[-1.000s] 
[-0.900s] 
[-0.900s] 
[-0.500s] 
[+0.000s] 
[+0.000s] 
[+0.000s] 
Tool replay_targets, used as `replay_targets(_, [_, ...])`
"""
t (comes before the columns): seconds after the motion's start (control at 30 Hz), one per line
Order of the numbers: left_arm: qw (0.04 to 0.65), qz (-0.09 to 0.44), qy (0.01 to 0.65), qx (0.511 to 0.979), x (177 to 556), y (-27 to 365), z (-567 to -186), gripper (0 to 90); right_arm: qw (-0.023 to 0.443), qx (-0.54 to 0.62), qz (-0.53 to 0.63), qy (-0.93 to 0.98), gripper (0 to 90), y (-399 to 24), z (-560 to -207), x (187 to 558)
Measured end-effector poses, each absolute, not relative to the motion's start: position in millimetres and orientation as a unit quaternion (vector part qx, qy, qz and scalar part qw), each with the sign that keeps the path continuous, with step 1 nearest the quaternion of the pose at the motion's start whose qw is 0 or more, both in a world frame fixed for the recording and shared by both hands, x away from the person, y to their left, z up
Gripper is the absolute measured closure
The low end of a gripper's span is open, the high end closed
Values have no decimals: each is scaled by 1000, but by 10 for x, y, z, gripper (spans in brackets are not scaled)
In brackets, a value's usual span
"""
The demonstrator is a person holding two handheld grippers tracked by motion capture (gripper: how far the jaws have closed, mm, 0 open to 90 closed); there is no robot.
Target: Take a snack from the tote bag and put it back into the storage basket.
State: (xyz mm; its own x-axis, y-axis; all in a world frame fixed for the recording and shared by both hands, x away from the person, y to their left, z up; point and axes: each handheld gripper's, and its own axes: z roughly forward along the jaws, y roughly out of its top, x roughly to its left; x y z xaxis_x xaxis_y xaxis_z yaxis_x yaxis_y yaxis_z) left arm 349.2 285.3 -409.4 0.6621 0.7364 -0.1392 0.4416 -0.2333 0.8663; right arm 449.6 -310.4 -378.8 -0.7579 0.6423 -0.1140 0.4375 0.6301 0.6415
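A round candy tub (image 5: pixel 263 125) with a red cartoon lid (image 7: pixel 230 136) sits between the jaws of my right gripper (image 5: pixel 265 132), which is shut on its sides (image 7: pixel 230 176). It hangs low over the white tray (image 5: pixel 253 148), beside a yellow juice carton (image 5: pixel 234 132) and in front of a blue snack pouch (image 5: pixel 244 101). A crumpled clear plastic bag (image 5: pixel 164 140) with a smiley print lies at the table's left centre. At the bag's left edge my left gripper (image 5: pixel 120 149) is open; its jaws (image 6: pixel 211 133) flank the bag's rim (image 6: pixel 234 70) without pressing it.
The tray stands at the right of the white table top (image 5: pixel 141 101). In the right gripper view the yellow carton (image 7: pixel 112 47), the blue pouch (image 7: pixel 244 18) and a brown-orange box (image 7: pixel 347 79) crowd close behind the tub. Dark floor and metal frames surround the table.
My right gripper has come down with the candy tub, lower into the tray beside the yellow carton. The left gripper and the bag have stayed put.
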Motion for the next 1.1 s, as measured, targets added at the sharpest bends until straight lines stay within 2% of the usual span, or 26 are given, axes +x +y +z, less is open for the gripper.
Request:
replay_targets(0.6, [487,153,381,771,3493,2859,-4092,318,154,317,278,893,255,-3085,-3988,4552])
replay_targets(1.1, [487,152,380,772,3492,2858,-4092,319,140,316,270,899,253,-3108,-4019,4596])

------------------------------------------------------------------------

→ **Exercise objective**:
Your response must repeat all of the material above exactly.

→ **Response**:
[-1.000s] 
[-0.900s] 
[-0.900s] 
[-0.500s] 
[+0.000s] 
[+0.000s] 
[+0.000s] 
Tool replay_targets, used as `replay_targets(_, [_, ...])`
"""
t (comes before the columns): seconds after the motion's start (control at 30 Hz), one per line
Order of the numbers: left_arm: qw (0.04 to 0.65), qz (-0.09 to 0.44), qy (0.01 to 0.65), qx (0.511 to 0.979), x (177 to 556), y (-27 to 365), z (-567 to -186), gripper (0 to 90); right_arm: qw (-0.023 to 0.443), qx (-0.54 to 0.62), qz (-0.53 to 0.63), qy (-0.93 to 0.98), gripper (0 to 90), y (-399 to 24), z (-560 to -207), x (187 to 558)
Measured end-effector poses, each absolute, not relative to the motion's start: position in millimetres and orientation as a unit quaternion (vector part qx, qy, qz and scalar part qw), each with the sign that keeps the path continuous, with step 1 nearest the quaternion of the pose at the motion's start whose qw is 0 or more, both in a world frame fixed for the recording and shared by both hands, x away from the person, y to their left, z up
Gripper is the absolute measured closure
The low end of a gripper's span is open, the high end closed
Values have no decimals: each is scaled by 1000, but by 10 for x, y, z, gripper (spans in brackets are not scaled)
In brackets, a value's usual span
"""
The demonstrator is a person holding two handheld grippers tracked by motion capture (gripper: how far the jaws have closed, mm, 0 open to 90 closed); there is no robot.
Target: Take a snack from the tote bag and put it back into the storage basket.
State: (xyz mm; its own x-axis, y-axis; all in a world frame fixed for the recording and shared by both hands, x away from the person, y to their left, z up; point and axes: each handheld gripper's, and its own axes: z roughly forward along the jaws, y roughly out of its top, x roughly to its left; x y z xaxis_x xaxis_y xaxis_z yaxis_x yaxis_y yaxis_z) left arm 349.2 285.3 -409.4 0.6621 0.7364 -0.1392 0.4416 -0.2333 0.8663; right arm 449.6 -310.4 -378.8 -0.7579 0.6423 -0.1140 0.4375 0.6301 0.6415
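A round candy tub (image 5: pixel 263 125) with a red cartoon lid (image 7: pixel 230 136) sits between the jaws of my right gripper (image 5: pixel 265 132), which is shut on its sides (image 7: pixel 230 176). It hangs low over the white tray (image 5: pixel 253 148), beside a yellow juice carton (image 5: pixel 234 132) and in front of a blue snack pouch (image 5: pixel 244 101). A crumpled clear plastic bag (image 5: pixel 164 140) with a smiley print lies at the table's left centre. At the bag's left edge my left gripper (image 5: pixel 120 149) is open; its jaws (image 6: pixel 211 133) flank the bag's rim (image 6: pixel 234 70) without pressing it.
The tray stands at the right of the white table top (image 5: pixel 141 101). In the right gripper view the yellow carton (image 7: pixel 112 47), the blue pouch (image 7: pixel 244 18) and a brown-orange box (image 7: pixel 347 79) crowd close behind the tub. Dark floor and metal frames surround the table.
My right gripper has come down with the candy tub, lower into the tray beside the yellow carton. The left gripper and the bag have stayed put.
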Motion for the next 1.1 s, as measured, targets added at the sharpest bends until straight lines stay within 2% of the usual span, or 26 are given, axes +x +y +z, less is open for the gripper.
Request:
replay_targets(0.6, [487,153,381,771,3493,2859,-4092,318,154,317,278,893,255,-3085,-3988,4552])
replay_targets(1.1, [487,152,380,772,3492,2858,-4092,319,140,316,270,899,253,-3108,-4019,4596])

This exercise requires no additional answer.